The New York Times has ignored Jacob Blake's admission in a national interview earlier this month that he was in possession of a knife when he was shot and severely wounded by a police officer.
Blake, who is Black, was shot seven times by a white officer in Kenosha, Wisconsin, after police responded to a 911 call from the mother of his children on Aug. 23. He had warrants out for several charges, including disorderly conduct and third-degree sexual assault. Police tried to arrest him and after a brief tussle with officers, he moved toward the front of his car.
"I realized I had dropped my knife, had a little pocket knife. So I picked it up after I got off of him because they tased me and I fell on top of him," Blake told Michael Strahan on ABC's "Good Morning America" on Jan. 14.
Blake then said he went to the driver's side door to put the knife in the car and intended to then surrender to police.
"I shouldn't have picked it up, only considering what was going on," he said. "At that time, I wasn't thinking clearly."
While the Times' Jan. 5 story, "What We Know About the Shooting of Jacob Blake" does not call Blake unarmed during the shooting, it quoted police and state officials claiming he held a knife, not Blake himself. It also noted Blake's attorney Benjamin Crump denied he had a knife. That was the last story from the Times to mention the knife in a story about Blake, according to a search of its archives.
The Times also referred to Blake as "unarmed" in earlier stories about the incident. He was left paralyzed by the shooting, which touched off violent protests after videos of it went viral. An Illinois teenager, Kyle Rittenhouse, is facing homicide and other felony charges for fatally shooting two people during the protests. He has claimed self-defense.
Several outlets previously referred to Blake as "unarmed," including the Washington Post, which had to correct its Jan. 5 story on the officer in the shooting not being charged. However, it framed the correction as due to a claim by prosecutors, not by Blake's own admission.

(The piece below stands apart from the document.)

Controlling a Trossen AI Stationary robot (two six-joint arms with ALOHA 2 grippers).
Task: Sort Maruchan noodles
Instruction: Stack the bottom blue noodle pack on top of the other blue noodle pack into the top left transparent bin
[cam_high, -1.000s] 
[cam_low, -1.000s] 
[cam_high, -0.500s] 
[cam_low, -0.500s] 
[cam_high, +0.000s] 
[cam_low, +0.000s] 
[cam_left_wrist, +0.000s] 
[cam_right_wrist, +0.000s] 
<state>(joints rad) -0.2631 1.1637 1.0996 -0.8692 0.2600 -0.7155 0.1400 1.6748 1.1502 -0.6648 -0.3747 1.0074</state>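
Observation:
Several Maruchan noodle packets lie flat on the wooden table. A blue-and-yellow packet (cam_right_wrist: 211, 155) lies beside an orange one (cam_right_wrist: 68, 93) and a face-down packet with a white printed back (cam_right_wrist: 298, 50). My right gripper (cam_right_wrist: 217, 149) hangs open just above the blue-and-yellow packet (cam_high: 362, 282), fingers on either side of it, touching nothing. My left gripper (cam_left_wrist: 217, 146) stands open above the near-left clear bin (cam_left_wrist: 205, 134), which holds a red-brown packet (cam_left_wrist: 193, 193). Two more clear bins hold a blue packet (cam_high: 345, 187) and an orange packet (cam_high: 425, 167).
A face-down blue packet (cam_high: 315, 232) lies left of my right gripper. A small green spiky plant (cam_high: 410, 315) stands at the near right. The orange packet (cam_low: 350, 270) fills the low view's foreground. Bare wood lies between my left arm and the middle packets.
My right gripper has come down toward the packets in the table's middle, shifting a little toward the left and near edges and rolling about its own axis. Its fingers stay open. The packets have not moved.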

Journalist Jeryl Bier criticized legacy media outlets like the New York Times for their "bias of omission" on the story in a Twitter thread.
Bier added he had searched most prominent reporters on Twitter to see if they had mentioned Blake's admission about the knife and come up empty.
"Given the publicity around the Blake story and the oft repeated incorrect assertion that he was unarmed, I cannot but conclude that his admission of the open knife has been deliberately ignored and/or downplayed because it doesn't fit the preferred narrative," Bier tweeted.
National Review also noted outlets like CNN and USA Today had pushed the "unarmed" narrative. USA Today updated a "fact check" that claimed Blake did not brandish a knife after prosecutors revealed their findings on Jan. 5, it but did not retract it, nor update it on Jan. 14 with Blake's own comments.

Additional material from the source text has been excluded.